勇馬さん「私は、個人のSNSで自分が宮崎を心から楽しんでる様子を積極的に発信するようにしています。まちなかでイベントがあるときには、どんどん顔を出していくようにしたことで、自然に知り合いや仲間が増えていきました。集客もそれに伴って容易になっていきました。
また、和俊さんもですが、事業立ち上げの際には“クラウドファンディング”を活用しましたよ。」
和俊さん『宮崎って、Facebookの利用率が他県より高いように感じてます。Facebookの利用は大事なんじゃないでしょうか。あとは、すでに地元で活躍している飲食店を経営されている方と繋がることも大事ですね。
定期的に小さくてもいいのでイベントを開催し、いつも何か楽しそうなことをやっている場所だって認知してもらうことで、じわじわと多くの方が集う場所になっていくんじゃないでしょうか。』
−今後の目標は?
勇馬さん「あくまでも、映画は一つのファクターで、人が集まる場になれば、映画である必要性はないんです。映画の関連フードや歌手の方、お酒を提供して、それを目当てだとしてもそれでいい。人と人、人と地域の、出逢いのきっかけになればと思っています。
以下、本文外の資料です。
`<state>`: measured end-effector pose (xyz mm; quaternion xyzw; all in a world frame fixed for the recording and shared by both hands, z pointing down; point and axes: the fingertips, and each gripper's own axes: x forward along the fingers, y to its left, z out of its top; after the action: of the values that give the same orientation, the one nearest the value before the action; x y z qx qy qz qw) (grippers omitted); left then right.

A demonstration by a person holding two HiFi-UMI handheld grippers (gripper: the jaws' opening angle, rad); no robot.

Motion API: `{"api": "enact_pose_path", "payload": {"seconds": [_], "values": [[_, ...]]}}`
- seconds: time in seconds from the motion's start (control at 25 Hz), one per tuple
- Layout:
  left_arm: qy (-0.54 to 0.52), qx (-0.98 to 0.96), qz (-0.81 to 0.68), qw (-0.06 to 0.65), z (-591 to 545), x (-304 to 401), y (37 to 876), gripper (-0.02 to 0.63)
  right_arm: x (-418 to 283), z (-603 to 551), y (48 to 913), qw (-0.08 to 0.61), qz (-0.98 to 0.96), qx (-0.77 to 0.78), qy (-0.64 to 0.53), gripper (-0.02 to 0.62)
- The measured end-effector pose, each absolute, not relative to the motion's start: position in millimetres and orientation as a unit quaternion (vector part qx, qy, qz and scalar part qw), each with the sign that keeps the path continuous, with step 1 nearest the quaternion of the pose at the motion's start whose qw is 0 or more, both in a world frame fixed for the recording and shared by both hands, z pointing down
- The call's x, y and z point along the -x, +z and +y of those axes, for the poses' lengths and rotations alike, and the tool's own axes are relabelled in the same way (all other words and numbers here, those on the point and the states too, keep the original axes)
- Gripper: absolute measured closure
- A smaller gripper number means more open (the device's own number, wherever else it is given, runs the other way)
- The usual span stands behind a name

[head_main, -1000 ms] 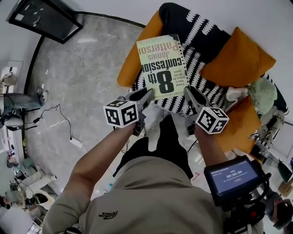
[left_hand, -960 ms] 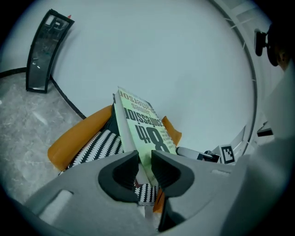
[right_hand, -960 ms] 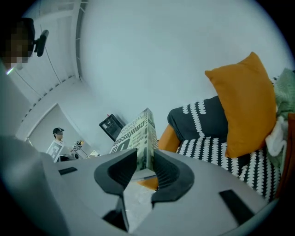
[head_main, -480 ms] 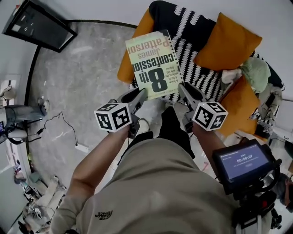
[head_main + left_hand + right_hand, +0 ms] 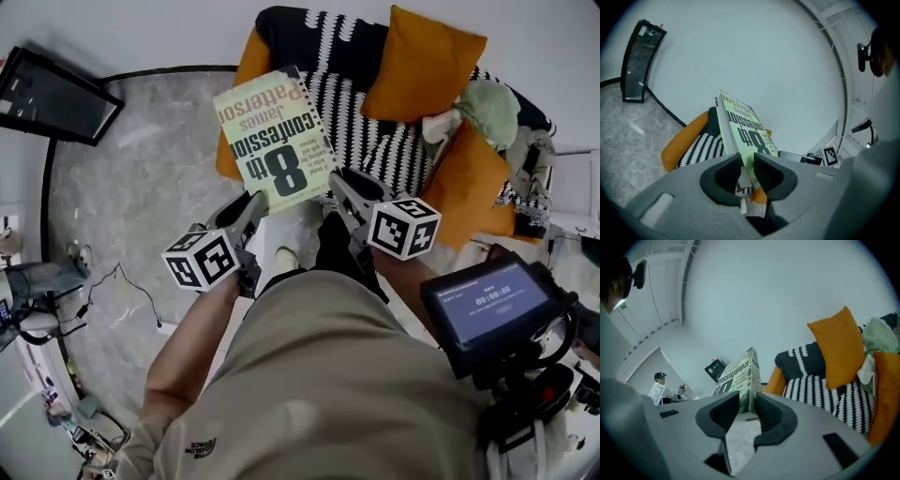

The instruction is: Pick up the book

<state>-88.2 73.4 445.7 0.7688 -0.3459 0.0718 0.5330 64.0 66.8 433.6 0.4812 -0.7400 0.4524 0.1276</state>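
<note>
Pale-green book (image 5: pixel 272 141) held aloft, sofa (image 5: pixel 367 141) at 3 o'clock.
Clamped at lower corners by left gripper (image 5: pixel 254 203) (7 o'clock) and right gripper (image 5: pixel 340 180) (4 o'clock); likely slip or cover crease on any loosening or unequal pull.

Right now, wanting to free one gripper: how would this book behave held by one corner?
The book looks thick and spans flat between the left gripper and right gripper, so probably stiff. Its smooth cover may slip; held at one corner, it would likely swing down.
</note>
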Motion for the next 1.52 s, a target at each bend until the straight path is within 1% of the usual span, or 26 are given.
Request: {"api": "enact_pose_path", "payload": {"seconds": [1.24,1.52], "values": [[0.079,-0.77,-0.35,0.527,69.2,93.1,446.4,0.518,-59.7,67.9,435.5,0.125,-0.74,-0.475,0.46,0.482],[0.077,-0.763,-0.356,0.535,73.1,94.7,451.6,0.518,-57.9,66.6,437.1,0.128,-0.744,-0.472,0.456,0.483]]}}
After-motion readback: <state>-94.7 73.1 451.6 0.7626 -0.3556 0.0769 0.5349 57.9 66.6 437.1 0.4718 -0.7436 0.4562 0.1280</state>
結果的に、新しい地域の魅力発見にも繋がると思っています。例えば、あのスポットに行ってみたいけどちょっとハードルが高い…って思われてた場所でイベントしたことがあって。すごく魅力的な場所なんだけど、確かに閉鎖的な雰囲気を感じさせる部分もあったんです。でも、私が映画っていうきっかけを作ったことで、たくさんのはじめての人達が訪れてくれた。そして、その場の魅力を知り、その後何度も訪れてくれている。そんな繋がりが生まれたんです。
これからも、そういった県外出身だからこそ気づける、宮崎の地域の魅力を再発見できる場を提供していきたい。事業としてはもちろん、個人のSNSを使っても発信し続けたいですね。もしかしたら今後、宮崎を離れることも出てくるかもしれない。だけどそれでもまた宮崎に帰って来たい。そう強く思える魅力が、宮崎には溢れていますから。」
和俊さん『これからもっともっとワクワクする醸造所にしていきたいです。宮崎オリジナルのビアフェスもしたいですね。もっともっとまちなかに人が溢れて欲しい。大型ショッピングモールももちろん魅力的。だけど、自分たちが作り上げるまちなかは、もっと面白いって思って欲しいです!
美味しいビールを作って日本一って言える賞も取りたい。きっともっと国内のみならず海外からも来客が増えるはずです。今もうすでに縁がつながって、少しずつクラフトビールファンの海外のお客様も増えているんですよ。
ビール好きな人だけが集まるのではなくて、ペットや子どもたち、赤ちゃん連れでも、様々な人が生活の一部として集える場所を作りたいんです。クラフトビールと野外で映画なんて最高ですよね!ぜひ勇馬くんと実現したいです。』